Adding a final stage of purification, to achieve the high purity necessary to inject the gas into the gas grid, is an additional cost, but can be an alternative to the investment in electricity generator units (gas engines) for new plants.

is this the way ahead for the UK's farm biogas plants and for other waste source fed, AD plants? We welcome comments from you, our readers.

Farmers with anaerobic digestion urged to tap into growing demand for green energy in Europe

Farmers and rural businesses with an anaerobic digestion plant could secure a 10-20% premium on the gas they produce by tapping into growing demand for green energy across Europe.

Currently, most AD plants burn the gas they produce to generate electricity and heat.
But there is an emerging market for bio-methane, which can be injected directly into the gas main, says Richard Palmer, Energy Consultant at Butler Sherborn Energy.

"Although consumers in the UK are reluctant to pay a premium for this green energy, corporate energy customers across Europe are increasingly keen to demonstrate their energy credentials," he says.

"We have secured an agreement with a major energy company, which can pipe green gas through the interconnected gas mains to European customers, so can now offer British producers a share of this premium market."

The development comes at a critical time for the British renewable energy industry, which is looking increasingly unstable as a result of Government spending reviews and Brexit.

"Historically, biogas has been used primarily to generate electricity, supported by the Renewables Obligation and Feed-in Tariffs (FiT)," says Mr Palmer.

"However, in 2011 the Renewable Heat Incentive (RHI) helped to kick-start the market for bio-methane injection in to the mains gas grid.

"So far this has yielded two income streams: the RHI and the wholesale gas price. Now there is a third source of revenue, offering a 10-20% premium over current wholesale gas returns."

Tariff reductions

Lucy Hopwood, Director at bio-economy consultant NNFCC, says that gaining added value for green gas is very timely in light of recent tariff reductions.

"It’s no longer possible to add additional capacity under the FiT scheme and the same is soon likely to be true of the RHI.

"So for many plants expansion isn’t an option – they must make better use of what they have," she explains.

"Developers are also starting to look at how they can increase productivity, without the expense of capital outlay."

Existing plants can be converted to purify the gas by removing carbon dioxide and trace gases, after which the bio-methane is injected into the gas main and sold as renewable fuel, tracked via international trading schemes.

"Until now, Green Gas Certificates have represented little added value to the producer, as British consumers are reluctant to pay more for renewable fuel.
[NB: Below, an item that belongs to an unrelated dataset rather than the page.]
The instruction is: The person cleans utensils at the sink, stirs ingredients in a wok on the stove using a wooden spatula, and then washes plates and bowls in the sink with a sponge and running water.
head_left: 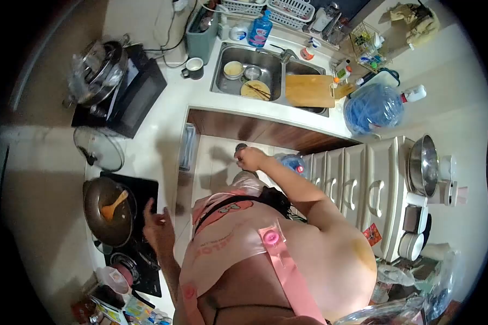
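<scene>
My left hand (158,230) is over the right edge of the black stove top (146,189), its index finger stretched out and other fingers loosely bent. I see nothing held in it. To its left is a dark wok (95,214), with a wooden spatula (114,206) lying inside. My right hand (249,158) is in front of my body, above the floor. Its fingers are closed around a small dark object (241,147) with a rounded top. The rest of that object is hidden by the hand, so its kind does not show.
A glass lid (100,151) lies on the counter beyond the wok. The sink (219,81) holds bowls and chopsticks, with a cutting board (309,90) across its right side. A drawer cabinet (358,179) and a large water bottle (374,108) stand on the right.
</scene>
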`<state>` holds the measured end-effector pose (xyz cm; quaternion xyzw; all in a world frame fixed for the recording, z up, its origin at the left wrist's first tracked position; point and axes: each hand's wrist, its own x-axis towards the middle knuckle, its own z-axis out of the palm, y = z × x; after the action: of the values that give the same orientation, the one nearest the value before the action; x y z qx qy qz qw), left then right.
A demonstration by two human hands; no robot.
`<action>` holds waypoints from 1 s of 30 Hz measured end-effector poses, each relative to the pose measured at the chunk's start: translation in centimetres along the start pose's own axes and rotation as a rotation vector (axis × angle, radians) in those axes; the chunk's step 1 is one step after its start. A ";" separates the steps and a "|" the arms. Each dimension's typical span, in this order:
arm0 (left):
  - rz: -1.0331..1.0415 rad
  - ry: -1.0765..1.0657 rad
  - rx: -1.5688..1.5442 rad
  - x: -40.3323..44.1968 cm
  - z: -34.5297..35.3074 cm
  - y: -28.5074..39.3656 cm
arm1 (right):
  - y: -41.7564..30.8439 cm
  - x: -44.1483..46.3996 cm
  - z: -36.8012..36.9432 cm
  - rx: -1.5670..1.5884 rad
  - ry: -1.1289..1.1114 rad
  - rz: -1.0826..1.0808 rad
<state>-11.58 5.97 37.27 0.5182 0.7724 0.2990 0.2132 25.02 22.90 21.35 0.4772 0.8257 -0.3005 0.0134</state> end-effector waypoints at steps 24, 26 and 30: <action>-0.110 -0.494 0.119 23.5 31.0 20.7 | 43.0 25.4 -7.0 -0.090 -0.356 0.618; -0.083 -0.530 0.064 24.4 31.7 20.7 | 42.6 25.2 -8.2 -0.027 -0.362 0.608; -0.059 -0.665 -0.120 27.7 34.6 21.0 | 41.8 25.3 -10.3 0.269 -0.207 0.522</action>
<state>14.34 46.00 25.80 0.5514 0.6562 0.1524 0.4921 47.21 63.10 1.77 0.6373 0.6224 -0.4406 0.1109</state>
"Developers are also starting to look at how they can increase productivity, without the expense of capital outlay"

Tapping into European market

"Only now that we can tap into the European market can the opportunity be realised in the short-term," says Mr Palmer.

"That said, this is still an immature market in the UK and it may be that in the longer term British companies will be put under pressure to cut their carbon output, leading to premiums being available here."

Gas producers will have to register and meet the sustainability criteria of the International Sustainability & Carbon Certification body.

"Most farmers’ AD feedstock will meet these criteria and the costs of any audit required will be covered by the energy company," says Mr Palmer.

"The gas premium will depend on the carbon level of the feedstock, and as power purchase agreements can be made in advance it does not matter if the renewal on any existing gas contract, or commissioning of a new bio-methane plant, is over 12 months from now."